Write out nothing except the lines of the entries below, from the first through the one containing "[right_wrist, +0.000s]", exactly and without pictures.

#### Records
-----
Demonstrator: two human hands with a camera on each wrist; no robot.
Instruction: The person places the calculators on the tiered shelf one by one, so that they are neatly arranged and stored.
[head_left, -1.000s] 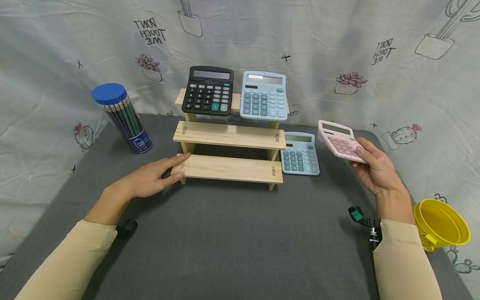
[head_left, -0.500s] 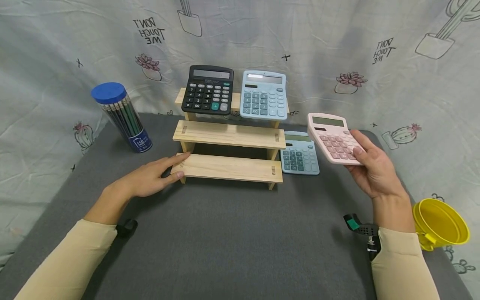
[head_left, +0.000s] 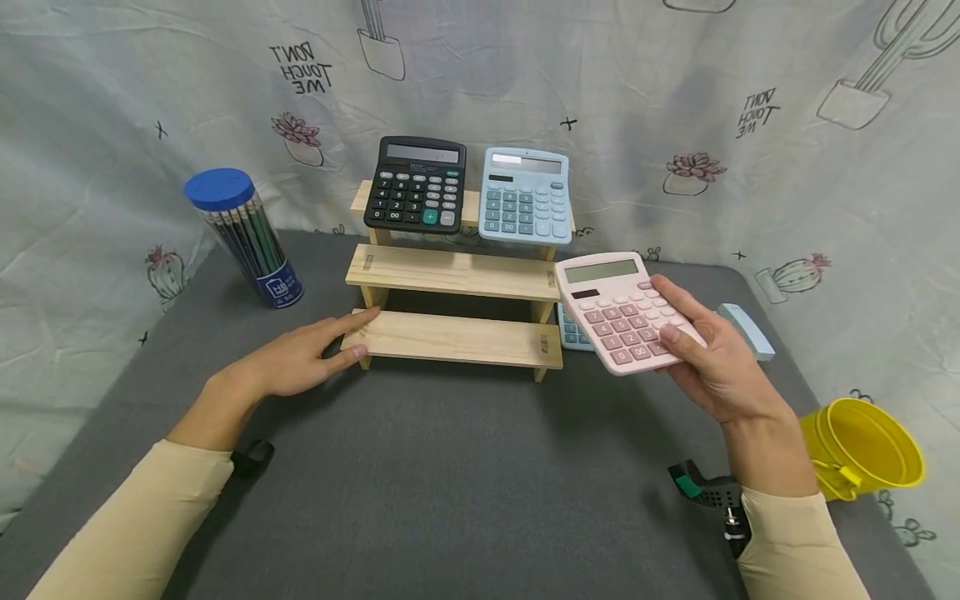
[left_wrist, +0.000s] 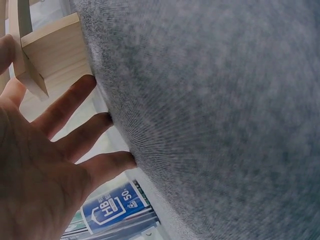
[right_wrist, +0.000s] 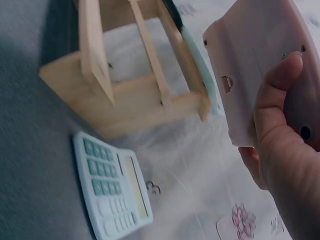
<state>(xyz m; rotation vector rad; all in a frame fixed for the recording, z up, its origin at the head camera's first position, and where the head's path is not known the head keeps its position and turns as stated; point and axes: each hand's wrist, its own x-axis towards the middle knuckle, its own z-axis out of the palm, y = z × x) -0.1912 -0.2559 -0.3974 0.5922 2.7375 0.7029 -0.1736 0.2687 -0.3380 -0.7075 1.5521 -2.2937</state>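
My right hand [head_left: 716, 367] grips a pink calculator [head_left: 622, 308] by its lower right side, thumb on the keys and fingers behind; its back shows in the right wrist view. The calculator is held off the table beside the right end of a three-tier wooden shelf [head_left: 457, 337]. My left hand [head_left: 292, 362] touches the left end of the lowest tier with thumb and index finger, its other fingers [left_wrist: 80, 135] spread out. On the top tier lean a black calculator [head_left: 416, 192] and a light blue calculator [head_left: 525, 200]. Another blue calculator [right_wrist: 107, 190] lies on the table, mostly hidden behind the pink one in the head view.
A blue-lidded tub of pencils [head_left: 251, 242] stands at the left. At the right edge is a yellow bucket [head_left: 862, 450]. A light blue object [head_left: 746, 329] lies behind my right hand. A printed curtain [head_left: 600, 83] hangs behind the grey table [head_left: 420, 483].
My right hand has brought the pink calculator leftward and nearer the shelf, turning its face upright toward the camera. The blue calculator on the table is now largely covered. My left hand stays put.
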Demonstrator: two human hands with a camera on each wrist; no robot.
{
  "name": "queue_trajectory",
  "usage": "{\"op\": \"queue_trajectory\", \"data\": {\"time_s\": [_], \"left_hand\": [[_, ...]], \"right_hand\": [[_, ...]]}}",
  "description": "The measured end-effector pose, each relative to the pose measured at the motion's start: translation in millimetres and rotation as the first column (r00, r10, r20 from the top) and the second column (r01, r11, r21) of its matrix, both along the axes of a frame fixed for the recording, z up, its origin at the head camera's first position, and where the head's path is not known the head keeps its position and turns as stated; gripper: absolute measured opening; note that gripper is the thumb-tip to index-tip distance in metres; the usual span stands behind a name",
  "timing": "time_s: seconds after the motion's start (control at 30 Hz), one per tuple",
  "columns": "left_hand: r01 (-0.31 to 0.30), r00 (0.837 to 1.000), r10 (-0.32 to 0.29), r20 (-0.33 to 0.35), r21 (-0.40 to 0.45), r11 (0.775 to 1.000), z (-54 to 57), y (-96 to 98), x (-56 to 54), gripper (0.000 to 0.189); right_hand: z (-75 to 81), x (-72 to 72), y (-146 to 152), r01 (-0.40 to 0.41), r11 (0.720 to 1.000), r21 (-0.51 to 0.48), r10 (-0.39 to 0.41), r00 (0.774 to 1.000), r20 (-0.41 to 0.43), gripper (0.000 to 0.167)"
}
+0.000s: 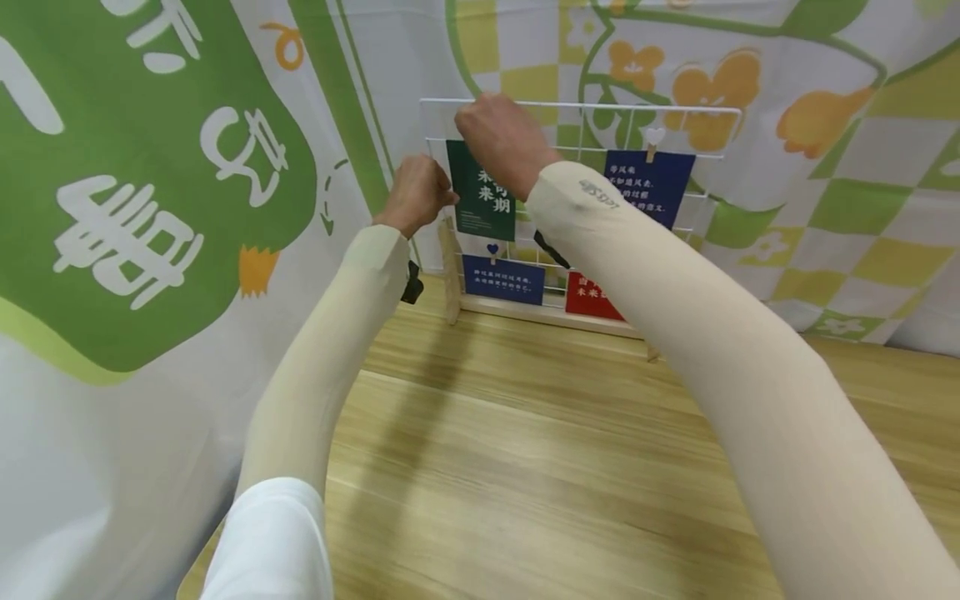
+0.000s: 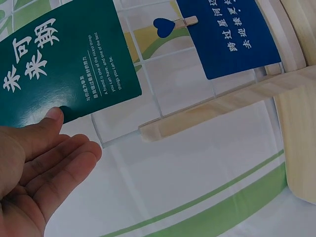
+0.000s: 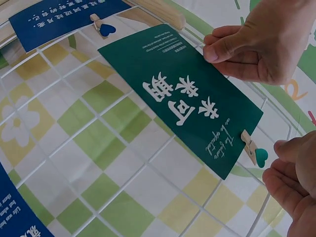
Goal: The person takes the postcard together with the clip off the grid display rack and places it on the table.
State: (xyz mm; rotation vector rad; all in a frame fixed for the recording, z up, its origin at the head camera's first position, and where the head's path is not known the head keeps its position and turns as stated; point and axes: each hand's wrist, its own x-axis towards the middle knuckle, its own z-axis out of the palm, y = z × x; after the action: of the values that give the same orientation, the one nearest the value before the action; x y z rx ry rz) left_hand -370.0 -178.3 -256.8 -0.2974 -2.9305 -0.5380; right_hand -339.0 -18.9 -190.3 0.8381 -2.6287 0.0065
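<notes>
A green card (image 1: 474, 204) with white lettering hangs against a white wire grid rack (image 3: 148, 160). A small wooden clothespin with a green heart (image 3: 249, 147) clips its top edge to the rack. My left hand (image 2: 44, 168) pinches the card's side edge near a lower corner, thumb on the printed face. My right hand (image 3: 298, 182) is beside the clothespin, thumb and fingers parted with a gap between them, just off the green heart. In the head view my right hand (image 1: 504, 142) covers the card's upper corner and hides the clothespin.
The rack also carries a blue card (image 1: 504, 281) under a blue-heart clothespin, another blue card (image 1: 648, 179) under a white-heart one, and a red card (image 1: 592, 293) partly behind my right sleeve. Its wooden base (image 1: 551, 318) stands on a wood-grain table (image 1: 487, 450) before a printed cloth.
</notes>
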Motion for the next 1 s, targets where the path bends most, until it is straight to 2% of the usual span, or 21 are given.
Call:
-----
#### Task response
Demonstrator: two human hands with a camera on each wrist; no robot.
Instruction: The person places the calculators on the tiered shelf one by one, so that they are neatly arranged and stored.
[head_left, -1.000s] 
[head_left, -0.500s] 
[head_left, +0.000s] 
[left_wrist, +0.000s] 
[right_wrist, +0.000s] 

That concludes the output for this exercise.